How to use awk/shell scripting to do SQL Where clause and SQL join like filtering and merging of rows and columns?

问题

I have a huge data set with say 15 - 20 GB and it is a tab delimited file. While I can either do it in Python or in SQL, It would be easier and simple to have it done in Shell script to avoid moving the csv files

Say, For example, taking a pipe delimited file input:

----------------------------------------
Col1 | Col2 | Col3 | Col4 | Col5 | Col6
----------------------------------------
 A   |  H1  | 123  | abcd | a1   | b1   
----------------------------------------
 B   |  H1  | 124  | abcd | a2   | b1   
----------------------------------------
 C   |  H2  | 127  | abd  | a3   | b1   
----------------------------------------
 D   |  H1  | 128  | acd  | a4   | b1   
----------------------------------------

SQL Query would look like

SELECT Col1, Col4, Col5, Col6 FROM WHERE col2='H1'

Output:

--------------------------
Col1 | Col4 | Col5 | Col6
--------------------------
 A   | abcd | a1   | b1   
--------------------------
 B   | abcd | a2   | b1   
--------------------------
 D   | acd  | a4   | b1   
--------------------------

Then, I need to take in only the Col4 of this to do some string parsing and output below OutputFile1:

--------------------------------
Col1 | Col4 | Col5 | Col6 | New1
--------------------------------
 A   | abcd | a1   | b1   | a,b,c,d
--------------------------------
 B   | abcd | a2   | b1   | a,b,c,d
--------------------------------
 D   | acd  | a4   | b1   | a,c,d
--------------------------------

The Col4 is a URL. I need to parse the URL params. Refer Question - How to parse URL params in shell script

And I would like to know if I have another file where I have

File2 :

--------------
ColA | ColB | 
--------------
 A   | abcd | 
--------------
 B   | abcd | 
--------------
 D   | qst  | 
--------------

I need to generate a similar parsed output for ColB.

OutputFile2:

--------------
ColA | ColB | New1
--------------
 A   | abcd | a,b,c,d
--------------
 B   | abcd | a,b,c,d
--------------
 D   | qst  | q,s,t
--------------

SQL Query to merge OutputFile1 and OutputFile2 would do a inner join on

OutputFile1.Col1 = OutputFile2.ColA and OutputFile1.New1 = OutputFile2.New1

Final Output:

--------------------------------
Col1 | Col4 | Col5 | Col6 | New1
--------------------------------
 A   | abcd | a1   | b1   | a,b,c,d
--------------------------------
 B   | abcd | a2   | b1   | a,b,c,d
--------------------------------

Please share suggestions to implement the same.
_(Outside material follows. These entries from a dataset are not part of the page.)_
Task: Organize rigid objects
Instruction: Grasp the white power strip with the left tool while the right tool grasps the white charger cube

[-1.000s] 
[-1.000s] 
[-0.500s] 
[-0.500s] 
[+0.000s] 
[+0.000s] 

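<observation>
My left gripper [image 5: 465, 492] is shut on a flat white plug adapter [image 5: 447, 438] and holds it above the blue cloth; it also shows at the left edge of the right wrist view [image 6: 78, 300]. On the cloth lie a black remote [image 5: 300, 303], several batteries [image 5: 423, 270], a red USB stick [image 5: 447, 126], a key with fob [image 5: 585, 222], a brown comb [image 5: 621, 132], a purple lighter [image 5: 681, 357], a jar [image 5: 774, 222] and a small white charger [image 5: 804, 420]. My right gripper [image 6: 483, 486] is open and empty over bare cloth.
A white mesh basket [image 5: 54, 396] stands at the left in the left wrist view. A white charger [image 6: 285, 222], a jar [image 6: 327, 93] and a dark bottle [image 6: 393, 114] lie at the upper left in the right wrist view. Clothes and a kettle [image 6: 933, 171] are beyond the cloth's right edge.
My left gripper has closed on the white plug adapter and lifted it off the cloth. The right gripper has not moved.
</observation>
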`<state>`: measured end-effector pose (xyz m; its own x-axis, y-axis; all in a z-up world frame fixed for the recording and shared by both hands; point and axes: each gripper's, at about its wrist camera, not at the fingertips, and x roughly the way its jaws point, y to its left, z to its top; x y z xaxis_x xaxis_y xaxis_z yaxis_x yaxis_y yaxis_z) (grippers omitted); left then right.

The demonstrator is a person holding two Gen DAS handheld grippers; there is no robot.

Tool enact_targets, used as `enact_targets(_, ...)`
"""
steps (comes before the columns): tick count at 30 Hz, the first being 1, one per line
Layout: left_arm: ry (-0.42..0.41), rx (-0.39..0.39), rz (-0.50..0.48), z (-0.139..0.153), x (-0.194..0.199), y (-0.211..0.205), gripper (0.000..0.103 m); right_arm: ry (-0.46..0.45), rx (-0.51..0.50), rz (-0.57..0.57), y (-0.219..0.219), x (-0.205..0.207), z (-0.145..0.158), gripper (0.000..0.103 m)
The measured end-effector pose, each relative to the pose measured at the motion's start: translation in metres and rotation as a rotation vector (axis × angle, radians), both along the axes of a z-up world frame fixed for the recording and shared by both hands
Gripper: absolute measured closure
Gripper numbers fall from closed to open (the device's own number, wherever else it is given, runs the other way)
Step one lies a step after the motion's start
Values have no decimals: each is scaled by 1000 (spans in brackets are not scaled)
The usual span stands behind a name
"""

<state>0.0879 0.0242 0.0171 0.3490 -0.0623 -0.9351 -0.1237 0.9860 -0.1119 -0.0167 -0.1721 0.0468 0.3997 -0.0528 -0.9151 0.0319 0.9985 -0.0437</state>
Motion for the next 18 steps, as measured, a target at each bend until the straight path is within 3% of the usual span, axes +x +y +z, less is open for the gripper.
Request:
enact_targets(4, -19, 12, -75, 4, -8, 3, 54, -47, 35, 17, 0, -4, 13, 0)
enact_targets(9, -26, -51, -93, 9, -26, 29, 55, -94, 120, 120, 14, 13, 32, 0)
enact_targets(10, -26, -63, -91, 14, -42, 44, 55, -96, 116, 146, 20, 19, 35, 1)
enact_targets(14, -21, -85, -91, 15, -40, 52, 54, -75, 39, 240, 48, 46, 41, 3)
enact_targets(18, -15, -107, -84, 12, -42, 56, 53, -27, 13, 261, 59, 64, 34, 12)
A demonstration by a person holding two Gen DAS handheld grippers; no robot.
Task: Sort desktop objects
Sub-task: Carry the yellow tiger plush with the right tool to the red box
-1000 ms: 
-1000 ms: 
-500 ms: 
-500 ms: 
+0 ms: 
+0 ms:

The major constraint being the size of the file.

Thanks

回答1:

There's a very simple database management program named "unity" available for UNIX at http://open-innovation.alcatel-lucent.com/projects/unity/. In unity you have 2 main files:

a data file named whatever you like, e.g. "foo", and
a descriptor file with the same base name as the data file but prefixed with "D" for Descriptor, e.g. "Dfoo"

These are both simple text files that you can edit with whatever editor you like (or it has it's own database-aware editor named uedit).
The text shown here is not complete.